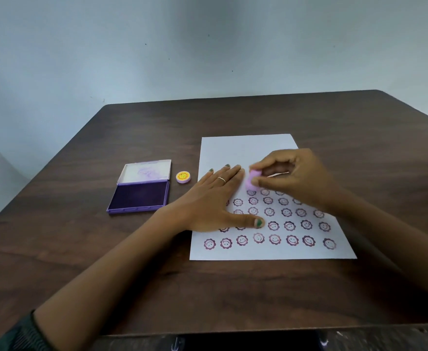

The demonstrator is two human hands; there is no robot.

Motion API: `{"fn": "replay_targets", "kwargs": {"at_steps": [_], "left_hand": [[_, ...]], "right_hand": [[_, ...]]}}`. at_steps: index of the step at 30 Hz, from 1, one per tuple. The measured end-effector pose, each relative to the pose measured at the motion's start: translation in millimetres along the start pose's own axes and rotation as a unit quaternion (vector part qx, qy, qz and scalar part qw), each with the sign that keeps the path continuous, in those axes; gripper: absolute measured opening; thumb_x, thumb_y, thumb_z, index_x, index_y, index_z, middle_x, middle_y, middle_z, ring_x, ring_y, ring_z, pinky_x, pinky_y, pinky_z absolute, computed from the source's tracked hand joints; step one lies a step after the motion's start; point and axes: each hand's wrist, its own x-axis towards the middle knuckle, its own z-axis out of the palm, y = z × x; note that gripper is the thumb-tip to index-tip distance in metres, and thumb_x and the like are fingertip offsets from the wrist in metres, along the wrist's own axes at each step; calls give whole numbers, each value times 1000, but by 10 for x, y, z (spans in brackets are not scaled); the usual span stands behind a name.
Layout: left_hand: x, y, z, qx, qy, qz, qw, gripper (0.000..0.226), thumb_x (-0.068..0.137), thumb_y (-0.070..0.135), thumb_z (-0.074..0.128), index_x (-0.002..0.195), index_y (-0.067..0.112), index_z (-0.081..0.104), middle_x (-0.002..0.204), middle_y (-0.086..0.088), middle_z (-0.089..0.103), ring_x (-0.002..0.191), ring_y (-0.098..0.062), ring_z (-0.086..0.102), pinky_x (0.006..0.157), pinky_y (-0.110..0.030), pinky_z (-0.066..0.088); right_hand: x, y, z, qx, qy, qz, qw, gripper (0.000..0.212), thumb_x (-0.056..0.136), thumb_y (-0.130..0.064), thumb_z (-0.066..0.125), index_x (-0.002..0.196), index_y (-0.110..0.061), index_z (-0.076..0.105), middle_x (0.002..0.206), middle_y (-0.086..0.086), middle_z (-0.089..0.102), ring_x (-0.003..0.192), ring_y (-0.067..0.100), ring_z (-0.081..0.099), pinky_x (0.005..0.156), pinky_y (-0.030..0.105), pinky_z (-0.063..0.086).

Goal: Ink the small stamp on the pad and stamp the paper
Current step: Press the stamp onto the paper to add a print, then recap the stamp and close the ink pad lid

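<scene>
The right hand (287, 173) pinches the small pink stamp (252, 179) at the top row of smiley prints on the paper (246, 148); the left hand (214, 196) lies flat, fingers straight, pinning the sheet. A tilted stamp could smear the print. The ink pad (139, 196) sits open on the worktop (131, 274)

Right hand (294, 176) pinches small pink stamp (252, 179) over white paper (246, 148) w/ rows of purple smiley prints; left hand (215, 198) lies flat on sheet. Open purple ink pad (138, 197) & round yellow-faced cap (183, 177) sit left on dark wood table (157, 274).
</scene>
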Motion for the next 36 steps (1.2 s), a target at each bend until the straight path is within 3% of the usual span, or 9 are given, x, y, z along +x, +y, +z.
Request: {"fn": "replay_targets", "kwargs": {"at_steps": [4, 9, 15, 17, 20, 26, 30, 36], "left_hand": [[-10, -11, -1, -10, 6, 4, 1000, 106, 78, 73, 47, 152, 21, -7, 162, 4, -10, 148, -10, -12, 113, -27, -13], [7, -23, 8, -23, 15, 8, 1000, 106, 76, 72, 48, 153, 21, -5, 163, 5, -7, 148, -9, -9, 113, -25, -11], [-49, -91, -217, -50, 153, 16, 987, 98, 72, 78, 46, 151, 26, 20, 159, 5, 24, 145, -17, 20, 112, -28, 9], [-99, -192, -321, -40, 204, -4, 978, 92, 75, 74, 50, 149, 28, 23, 156, 3, 32, 141, -20, 28, 110, -33, 19], [-163, -375, -440, -10, 236, -39, 971, 83, 79, 65, 56, 147, 28, 28, 153, 1, 37, 138, -19, 33, 113, -39, 23], [-216, -596, -539, 53, 197, -112, 973, 61, 79, 64, 57, 132, 34, 49, 141, 4, 50, 130, -21, 43, 115, -44, 20], [-237, -646, -552, 87, 167, -128, 974, 53, 79, 64, 57, 125, 38, 53, 123, 11, 57, 121, -18, 42, 103, -38, 22], [-252, -668, -526, 85, 153, -121, 977, 31, 80, 56, 60, 107, 40, 57, 99, 16, 51, 112, -13, 43, 92, -34, 19]], "right_hand": [[-24, 53, -106, 246, 156, 56, 955, 28, 61, -16, 79, 88, -12, 72, 83, 2, 77, 82, 19, 71, 74, 25, 58], [-2, 45, -185, 388, 194, 103, 895, 27, 62, -10, 75, 88, -6, 68, 79, 3, 76, 79, 18, 71, 72, 23, 57], [162, -84, -117, 442, 208, 110, 866, 24, 64, -6, 72, 87, -4, 67, 76, 6, 76, 83, 22, 72, 72, 24, 57], [281, -152, -54, 457, 210, 110, 858, 17, 70, 0, 70, 87, -2, 65, 74, 8, 76, 81, 23, 72, 72, 25, 58], [475, -230, 63, 474, 220, 123, 844, 12, 74, 6, 67, 84, -1, 64, 68, 8, 75, 74, 21, 73, 68, 25, 58], [655, -175, 256, 477, 215, 134, 842, 15, 73, 5, 70, 84, -4, 66, 71, 9, 76, 78, 24, 73, 70, 26, 58], [593, -77, 263, 466, 218, 149, 844, 15, 73, 4, 70, 85, -5, 67, 72, 8, 76, 79, 24, 73, 70, 26, 59], [566, -112, 245, 478, 224, 149, 836, 14, 73, 5, 70, 84, -3, 66, 71, 9, 76, 78, 23, 73, 70, 26, 59]]}}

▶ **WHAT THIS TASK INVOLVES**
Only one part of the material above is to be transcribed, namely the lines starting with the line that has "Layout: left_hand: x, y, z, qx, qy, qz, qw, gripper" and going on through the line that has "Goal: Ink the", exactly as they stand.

▶ **RESULT OF THIS EXERCISE**
Layout: left_hand: x, y, z, qx, qy, qz, qw, gripper (0.000..0.226), thumb_x (-0.068..0.137), thumb_y (-0.070..0.135), thumb_z (-0.074..0.128), index_x (-0.002..0.195), index_y (-0.067..0.112), index_z (-0.081..0.104), middle_x (-0.002..0.204), middle_y (-0.086..0.088), middle_z (-0.089..0.103), ring_x (-0.002..0.191), ring_y (-0.098..0.062), ring_z (-0.086..0.102), pinky_x (0.006..0.157), pinky_y (-0.110..0.030), pinky_z (-0.066..0.088); right_hand: x, y, z, qx, qy, qz, qw, gripper (0.000..0.212), thumb_x (-0.056..0.136), thumb_y (-0.130..0.064), thumb_z (-0.066..0.125), index_x (-0.002..0.196), index_y (-0.110..0.061), index_z (-0.076..0.105), middle_x (0.002..0.206), middle_y (-0.086..0.086), middle_z (-0.089..0.102), ring_x (-0.003..0.192), ring_y (-0.067..0.100), ring_z (-0.081..0.099), pinky_x (0.005..0.156), pinky_y (-0.030..0.105), pinky_z (-0.063..0.086).

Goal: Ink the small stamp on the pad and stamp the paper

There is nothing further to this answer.